[Task statement] The pictures in the data below are to be omitted; all else must be duplicated exactly.

[Data segment]
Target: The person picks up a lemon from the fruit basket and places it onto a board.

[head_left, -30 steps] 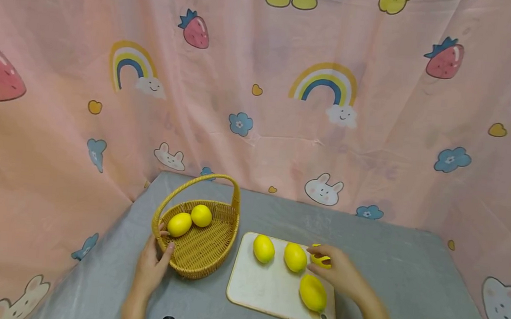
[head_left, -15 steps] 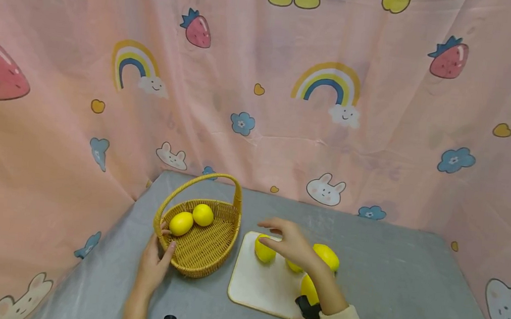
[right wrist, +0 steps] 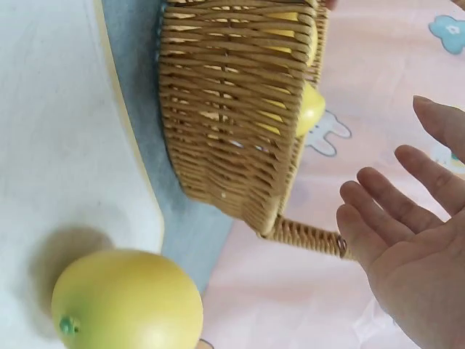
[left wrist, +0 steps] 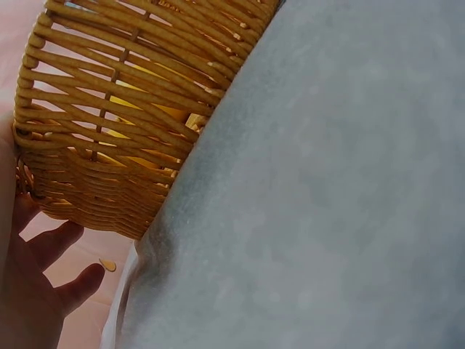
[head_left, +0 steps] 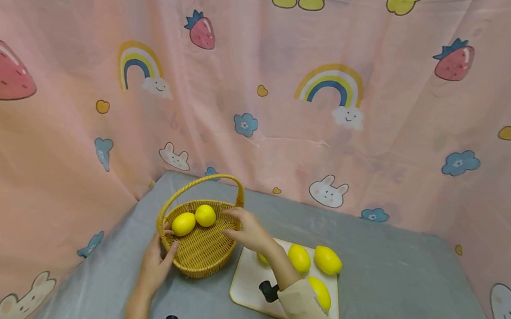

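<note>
My left hand (head_left: 155, 267) grips the left side of the wicker basket (head_left: 203, 256) at its rim, near the foot of the handle. In the left wrist view, some of its fingers (left wrist: 54, 243) spread beside the woven wall. Two yellow lemons (head_left: 183, 224) lie in the basket's left part. Over the basket's right rim, my right hand (head_left: 251, 232) hovers with fingers spread and nothing in them. The right wrist view shows its bare palm (right wrist: 429, 276). Several lemons (head_left: 327, 260) sit on a white cutting board (head_left: 249, 285); one is partly hidden by the right forearm.
A grey cloth (head_left: 399, 288) covers the table. Behind it hangs a pink printed curtain (head_left: 274, 156), which also closes off both sides. The basket's tall arched handle (head_left: 203, 178) rises beside the right hand. A black device (head_left: 268, 291) is on the right wrist.
My right hand has let go of a lemon at the board's right side and moved left, across the board to the basket. My left hand stays on the basket.
</note>
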`<state>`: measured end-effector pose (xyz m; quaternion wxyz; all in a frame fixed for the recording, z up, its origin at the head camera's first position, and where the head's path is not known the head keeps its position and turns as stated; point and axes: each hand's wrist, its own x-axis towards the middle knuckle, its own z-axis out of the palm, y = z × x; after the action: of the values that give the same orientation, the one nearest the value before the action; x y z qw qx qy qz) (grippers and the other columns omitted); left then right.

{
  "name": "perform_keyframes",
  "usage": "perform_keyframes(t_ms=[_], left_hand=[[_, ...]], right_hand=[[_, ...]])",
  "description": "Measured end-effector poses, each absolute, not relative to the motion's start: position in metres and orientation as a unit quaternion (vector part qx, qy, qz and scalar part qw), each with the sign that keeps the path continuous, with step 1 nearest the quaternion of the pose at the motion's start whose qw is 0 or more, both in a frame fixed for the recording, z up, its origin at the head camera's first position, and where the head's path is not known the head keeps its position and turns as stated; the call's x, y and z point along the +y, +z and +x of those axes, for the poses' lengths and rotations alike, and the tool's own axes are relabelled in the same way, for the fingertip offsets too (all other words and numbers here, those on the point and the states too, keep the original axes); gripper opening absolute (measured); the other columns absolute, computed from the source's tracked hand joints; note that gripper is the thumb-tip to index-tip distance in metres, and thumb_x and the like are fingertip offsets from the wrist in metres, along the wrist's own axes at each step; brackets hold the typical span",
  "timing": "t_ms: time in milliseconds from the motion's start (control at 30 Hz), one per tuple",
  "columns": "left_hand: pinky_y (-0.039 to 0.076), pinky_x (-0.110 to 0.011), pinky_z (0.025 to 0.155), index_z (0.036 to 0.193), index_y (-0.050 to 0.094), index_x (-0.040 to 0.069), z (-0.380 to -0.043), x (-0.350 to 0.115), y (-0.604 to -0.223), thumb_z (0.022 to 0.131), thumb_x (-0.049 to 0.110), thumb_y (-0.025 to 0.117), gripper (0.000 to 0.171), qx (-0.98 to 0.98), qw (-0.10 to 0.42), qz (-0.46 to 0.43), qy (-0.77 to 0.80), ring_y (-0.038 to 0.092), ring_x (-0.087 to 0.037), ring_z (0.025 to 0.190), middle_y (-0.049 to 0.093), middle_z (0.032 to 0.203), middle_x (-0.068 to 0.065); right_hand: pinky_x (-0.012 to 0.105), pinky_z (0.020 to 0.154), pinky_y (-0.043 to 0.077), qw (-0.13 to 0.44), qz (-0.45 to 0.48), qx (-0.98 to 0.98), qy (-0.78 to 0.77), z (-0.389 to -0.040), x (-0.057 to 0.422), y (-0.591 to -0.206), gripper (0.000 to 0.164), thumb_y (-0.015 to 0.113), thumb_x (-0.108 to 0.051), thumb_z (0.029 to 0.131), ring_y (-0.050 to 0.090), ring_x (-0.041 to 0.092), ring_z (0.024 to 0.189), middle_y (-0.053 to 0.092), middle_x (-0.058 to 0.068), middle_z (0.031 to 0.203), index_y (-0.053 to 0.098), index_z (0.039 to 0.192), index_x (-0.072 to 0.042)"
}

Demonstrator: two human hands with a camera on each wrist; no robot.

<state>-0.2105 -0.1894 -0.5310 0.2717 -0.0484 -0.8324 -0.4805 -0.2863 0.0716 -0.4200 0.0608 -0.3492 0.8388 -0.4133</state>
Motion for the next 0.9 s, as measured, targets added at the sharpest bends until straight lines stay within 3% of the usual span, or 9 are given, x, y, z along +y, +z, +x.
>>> perform_keyframes(t_ms=[233, 600, 900], left_hand=[[0.019, -0.006, 0.103, 0.142, 0.044, -0.001, -0.210, -0.188, -0.531, 0.099, 0.011, 0.063, 0.049, -0.838, 0.262, -0.039, -0.476, 0.046, -0.036, 0.133, 0.056, 0.132, -0.020], [0.022, -0.010, 0.105, 0.144, 0.043, 0.000, -0.209, -0.187, -0.529, 0.100, 0.014, 0.062, 0.050, -0.838, 0.256, -0.028, -0.481, 0.046, -0.034, 0.134, 0.057, 0.132, -0.018], [0.027, -0.019, 0.107, 0.141, 0.046, 0.000, -0.207, -0.186, -0.527, 0.099, 0.011, 0.062, 0.046, -0.842, 0.260, -0.027, -0.472, 0.046, -0.035, 0.134, 0.054, 0.136, -0.019]], right_hand=[[0.048, 0.107, 0.040, 0.075, -0.337, 0.854, -0.390, -0.291, 0.050, -0.436, 0.054, 0.070, -0.013, 0.094, 0.047, 0.034, 0.133, 0.046, 0.018, 0.145, 0.051, 0.142, 0.000], [0.047, 0.108, 0.039, 0.084, -0.330, 0.866, -0.366, -0.295, 0.035, -0.445, 0.059, 0.071, -0.016, 0.093, 0.045, 0.031, 0.135, 0.043, 0.014, 0.149, 0.046, 0.146, -0.003], [0.048, 0.111, 0.036, 0.053, -0.339, 0.895, -0.285, -0.298, 0.016, -0.446, 0.075, 0.074, -0.011, 0.090, 0.029, 0.032, 0.146, 0.026, 0.016, 0.161, 0.035, 0.154, -0.007]])
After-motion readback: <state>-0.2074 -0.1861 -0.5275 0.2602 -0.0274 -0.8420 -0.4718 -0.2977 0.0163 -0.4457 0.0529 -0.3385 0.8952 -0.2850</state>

[Expected answer]
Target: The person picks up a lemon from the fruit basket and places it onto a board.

[head_left, -30 steps] 
[head_left, -15 steps] 
[right wrist, +0 steps] 
[left wrist, +0 steps] 
[head_left, +0 steps] 

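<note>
My left hand (head_left: 155, 267) grips the left side of the wicker basket (head_left: 203, 256) at its rim, near the foot of the handle. In the left wrist view, some of its fingers (left wrist: 54, 243) spread beside the woven wall. Two yellow lemons (head_left: 183, 224) lie in the basket's left part. Over the basket's right rim, my right hand (head_left: 251, 232) hovers with fingers spread and nothing in them. The right wrist view shows its bare palm (right wrist: 429, 276). Several lemons (head_left: 327, 260) sit on a white cutting board (head_left: 249, 285); one is partly hidden by the right forearm.
A grey cloth (head_left: 399, 288) covers the table. Behind it hangs a pink printed curtain (head_left: 274, 156), which also closes off both sides. The basket's tall arched handle (head_left: 203, 178) rises beside the right hand. A black device (head_left: 268, 291) is on the right wrist.
My right hand has let go of a lemon at the board's right side and moved left, across the board to the basket. My left hand stays on the basket.
</note>
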`<state>`: measured end-effector pose (xyz m; quaternion wxyz; all in a frame fixed for the recording, z up, its origin at the head camera's first position, and where the head's path is not known the head keeps its position and turns as stated; point and axes: each hand's wrist, its own x-axis towards the middle knuckle, its own z-axis out of the palm, y = z × x; after the action: of the values that give the same orientation, the one nearest the value before the action; x y z qw qx qy qz) (grippers and the other columns omitted); left then right.

{
  "name": "perform_keyframes",
  "usage": "perform_keyframes(t_ms=[_], left_hand=[[_, ...]], right_hand=[[_, ...]])",
  "description": "Measured end-effector poses, each absolute, not relative to the motion's start: position in metres and orientation as a unit quaternion (vector part qx, qy, qz and scalar part qw), each with the sign that keeps the path continuous, with step 1 nearest the quaternion of the pose at the motion's start whose qw is 0 or more, both in a frame fixed for the recording, z up, its origin at the head camera's first position, and where the head's path is not known the head keeps its position and turns as stated; the call's x, y and z point along the +y, +z and +x of those axes, for the poses' lengths and rotations alike, and the tool's own axes are relabelled in the same way, for the fingertip offsets too (all other words and numbers here, those on the point and the states too, keep the original axes); gripper opening absolute (measured); the other columns absolute, computed from the source's tracked hand joints; note that gripper is the thumb-tip to index-tip distance in metres, and thumb_x and the like are fingertip offsets from the wrist in metres, along the wrist's own axes at each step; brackets hold the typical span",
  "timing": "t_ms: time in milliseconds from the motion's start (control at 30 Hz), one per tuple",
  "columns": "left_hand: pinky_y (-0.039 to 0.076), pinky_x (-0.110 to 0.011), pinky_z (0.025 to 0.155), index_z (0.036 to 0.193), index_y (-0.050 to 0.094), index_x (-0.040 to 0.069), z (-0.380 to -0.043), x (-0.350 to 0.115), y (-0.604 to -0.223), thumb_z (0.022 to 0.131), thumb_x (-0.049 to 0.110), thumb_y (-0.025 to 0.117), gripper (0.000 to 0.171), qx (-0.98 to 0.98), qw (-0.10 to 0.42), qz (-0.46 to 0.43), qy (-0.77 to 0.80), ring_y (-0.038 to 0.092), ring_x (-0.087 to 0.037), ring_z (0.025 to 0.190), middle_y (-0.049 to 0.093), middle_z (0.032 to 0.203), middle_x (-0.068 to 0.065); right_hand: pinky_x (-0.012 to 0.105), pinky_z (0.020 to 0.154), pinky_y (-0.043 to 0.077), qw (-0.13 to 0.44), qz (-0.45 to 0.48), qx (-0.98 to 0.98), qy (-0.78 to 0.77), z (-0.389 to -0.040), x (-0.057 to 0.422), y (-0.591 to -0.206), gripper (0.000 to 0.164), thumb_y (-0.015 to 0.113), thumb_x (-0.108 to 0.051), thumb_z (0.029 to 0.131), ring_y (-0.050 to 0.090), ring_x (-0.041 to 0.092), ring_z (0.024 to 0.189), middle_y (-0.053 to 0.092), middle_x (-0.058 to 0.068), middle_z (0.031 to 0.203), index_y (-0.053 to 0.098), index_z (0.039 to 0.192), index_x (-0.072 to 0.042)"
}

Demonstrator: two human hands with a camera on each wrist; no robot.

<state>-0.2105 -0.1894 -0.5310 0.2717 -0.0484 -0.8324 -0.4805 -0.2863 0.0716 -0.4200 0.0608 -0.3492 0.8388 -0.4133</state>
Motion for the next 0.9 s, as measured, targets added at the sharpest bends until straight lines stay within 3% of the usual span, or 9 are given, x, y, z along +y, +z, +x.
>>> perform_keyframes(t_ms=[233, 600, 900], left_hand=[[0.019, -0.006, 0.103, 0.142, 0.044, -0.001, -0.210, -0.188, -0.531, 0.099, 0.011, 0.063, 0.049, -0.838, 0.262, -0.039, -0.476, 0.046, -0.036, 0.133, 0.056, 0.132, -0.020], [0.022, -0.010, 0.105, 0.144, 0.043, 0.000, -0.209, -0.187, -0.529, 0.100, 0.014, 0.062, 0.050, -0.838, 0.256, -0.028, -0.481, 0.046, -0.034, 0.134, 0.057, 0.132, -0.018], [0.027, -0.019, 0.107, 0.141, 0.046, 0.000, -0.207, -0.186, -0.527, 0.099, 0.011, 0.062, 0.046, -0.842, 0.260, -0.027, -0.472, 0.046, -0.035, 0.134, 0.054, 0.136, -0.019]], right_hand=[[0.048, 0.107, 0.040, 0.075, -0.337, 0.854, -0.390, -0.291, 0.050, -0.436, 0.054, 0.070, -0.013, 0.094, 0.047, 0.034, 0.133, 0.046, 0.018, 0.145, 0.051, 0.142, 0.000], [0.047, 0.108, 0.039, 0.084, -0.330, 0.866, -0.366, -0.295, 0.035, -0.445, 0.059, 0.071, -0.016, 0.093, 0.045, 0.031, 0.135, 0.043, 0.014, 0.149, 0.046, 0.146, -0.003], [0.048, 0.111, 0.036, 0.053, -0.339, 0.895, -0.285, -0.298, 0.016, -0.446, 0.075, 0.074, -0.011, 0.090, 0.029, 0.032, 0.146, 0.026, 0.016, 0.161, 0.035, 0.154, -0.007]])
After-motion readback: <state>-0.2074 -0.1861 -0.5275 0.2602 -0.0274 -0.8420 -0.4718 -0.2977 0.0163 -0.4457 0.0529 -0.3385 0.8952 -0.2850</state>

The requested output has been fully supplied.